None of my core platforms have a CRM….More than just a spreadsheet and more than an address book.
But you need one!
I use CiviCRM… But honestly anything will do. All you need are basic features like reminders, email Lists, and the ability to update the CRM from a form.
I have not got to the point of doing anything beyond the very basic automation, which involves triggered emails based on initial event dates in my database. But I set myself sets of reminders so that I can be the robot doing the work but keeping the context of the relationship always in mind, because not everything makes it into the CRM!

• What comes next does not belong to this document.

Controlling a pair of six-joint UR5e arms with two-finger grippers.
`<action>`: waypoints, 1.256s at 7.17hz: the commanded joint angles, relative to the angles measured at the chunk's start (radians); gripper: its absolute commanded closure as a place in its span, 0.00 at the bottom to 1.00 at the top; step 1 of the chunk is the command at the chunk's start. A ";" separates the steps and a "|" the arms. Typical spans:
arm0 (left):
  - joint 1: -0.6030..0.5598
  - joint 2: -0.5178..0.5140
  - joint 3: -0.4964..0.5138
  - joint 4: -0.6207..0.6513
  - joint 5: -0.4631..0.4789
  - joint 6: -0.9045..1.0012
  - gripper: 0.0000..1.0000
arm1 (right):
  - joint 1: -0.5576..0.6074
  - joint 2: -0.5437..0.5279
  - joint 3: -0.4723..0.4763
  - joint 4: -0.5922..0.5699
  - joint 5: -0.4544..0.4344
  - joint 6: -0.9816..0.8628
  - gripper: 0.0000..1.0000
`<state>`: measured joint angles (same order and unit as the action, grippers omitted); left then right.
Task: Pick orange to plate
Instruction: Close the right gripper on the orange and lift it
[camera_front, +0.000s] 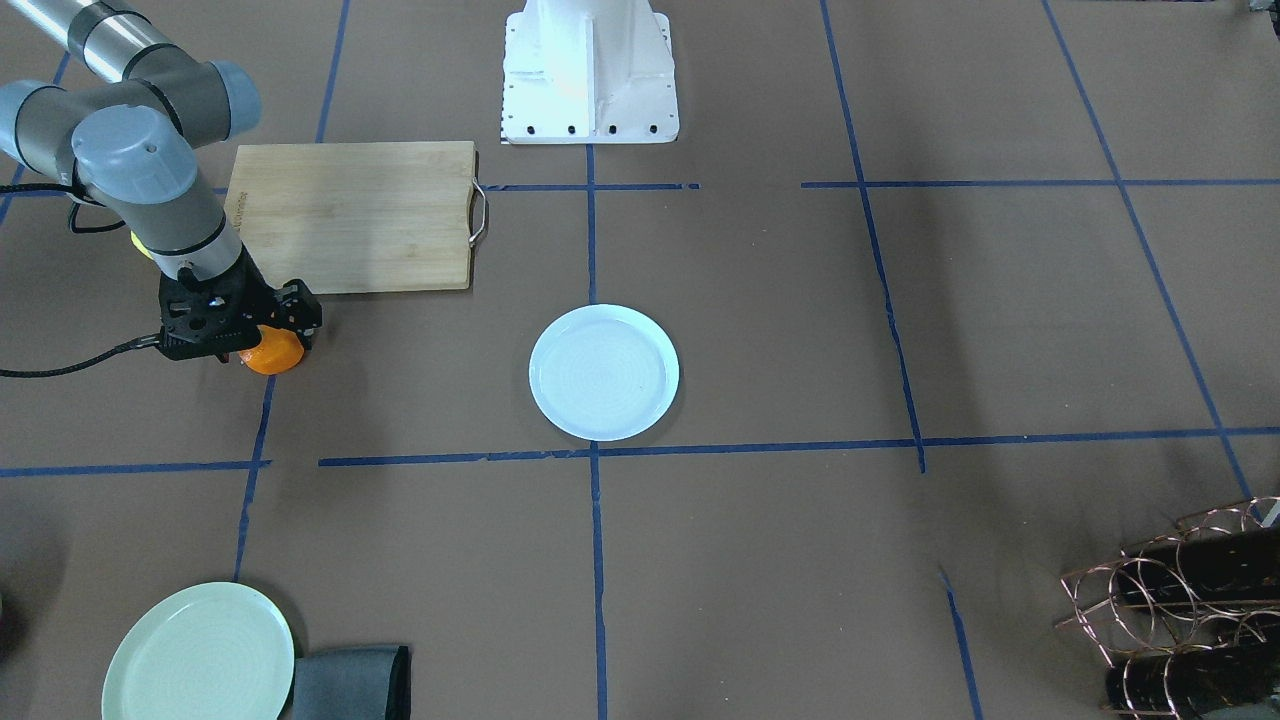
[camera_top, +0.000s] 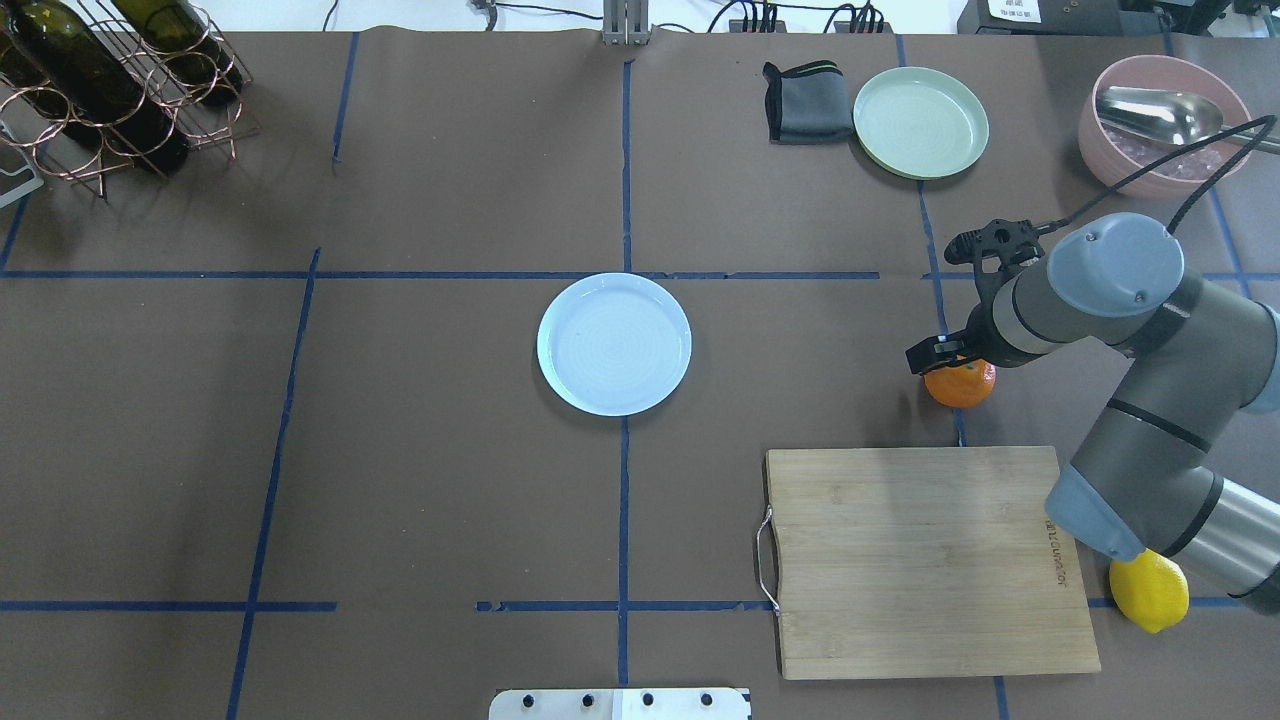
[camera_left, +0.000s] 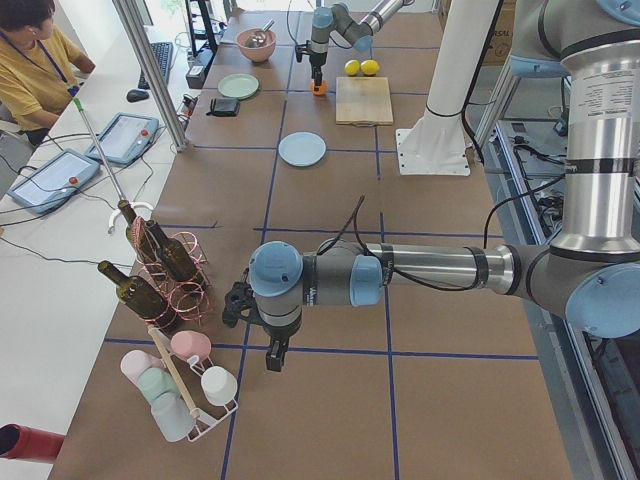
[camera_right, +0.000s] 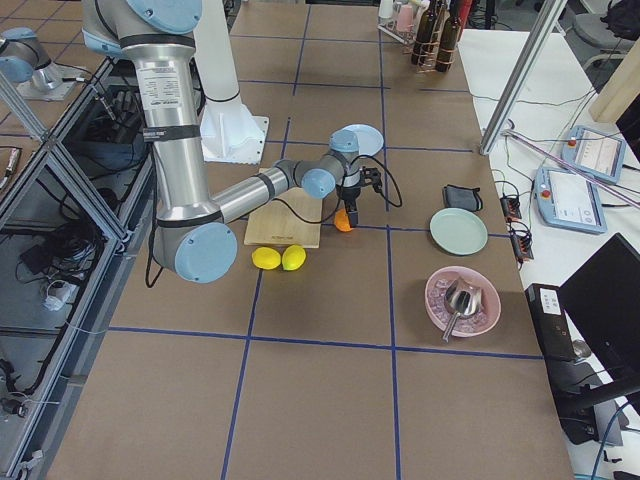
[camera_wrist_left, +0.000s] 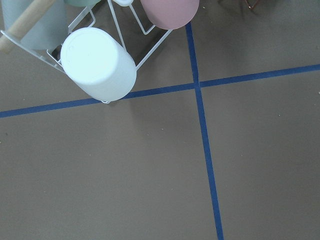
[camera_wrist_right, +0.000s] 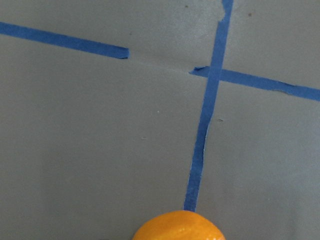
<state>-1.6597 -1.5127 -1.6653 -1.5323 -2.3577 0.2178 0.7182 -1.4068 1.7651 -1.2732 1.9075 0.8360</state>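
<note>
Presently the right gripper (camera_top: 955, 352) is low, with the orange (camera_top: 964, 386) directly beneath its fingers; whether they are clamped on it cannot be told. The plate (camera_top: 614, 344) holds nothing and lies well apart from the fingers. Lift, transfer and release remain. The left gripper (camera_left: 270, 352) is idle, finger state unreadable.

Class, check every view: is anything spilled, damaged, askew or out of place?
Nothing spilled or toppled. Only the blue tape looks worn: in the right wrist view, beyond the orange, the crossing strip stops, leaves a gap, and resumes offset with a ragged end.
</note>
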 joint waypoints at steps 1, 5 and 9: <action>0.000 0.000 -0.001 0.001 0.000 0.000 0.00 | -0.014 0.000 -0.010 0.000 -0.011 0.000 0.00; -0.002 0.000 -0.011 0.001 0.000 0.000 0.00 | -0.025 0.066 0.014 -0.024 0.001 0.073 1.00; -0.002 0.000 -0.013 0.001 0.000 0.000 0.00 | -0.086 0.568 -0.175 -0.348 -0.010 0.275 1.00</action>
<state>-1.6611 -1.5125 -1.6772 -1.5310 -2.3577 0.2178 0.6571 -0.9945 1.6983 -1.5792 1.9048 1.0198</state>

BONUS: can the CRM easily capture email communications via a special BCC Email address?
Don’t treat everyone the same. You have minimal time, so focus on the most engaged and high value members.
What what do you ask people to do? Who will you ask? An engagement pyramid can help you think through this.
Shows that each level has different number too.
Karen is your expert on this!
Get out pen and paper… What are the usual steps…. Give yourself a checklist and you’ll do better work by creating your own best practices. AND then you can automate.
Ie. Email 10 days before event. Check in email after first trio of event. Onboarding series.
Each chapter is very independent. They often can go months without checking in. If I were hit by a bus most of the community wouldn’t notice for six months.
Organizers post events without me. They Choose their local tools without me. They recruit their local partners and co-organizers without me.
This model allows us to host about 1,000 events a year. Sure, not all the events are perfect, but the quantity vastly outweighs any quality issues.
I tried to avoid Whatsapp… but if I wanted to succeed in Africa I had to go to the “free” platform.
Using a trillion platforms is messy but acceptable, as long as you are always driving people “home” with links, which in our case is Meetup.
If you aren’t offering money why are people engaging with the community. As my co-presenter said yesterday you can offer:
Items of value (money, swag, etc)
Experiences
Reputation
The curse of my million platform approach is that it’s hard to get a big picture view of the community. And I don’t know anything from meetup about Who my members are.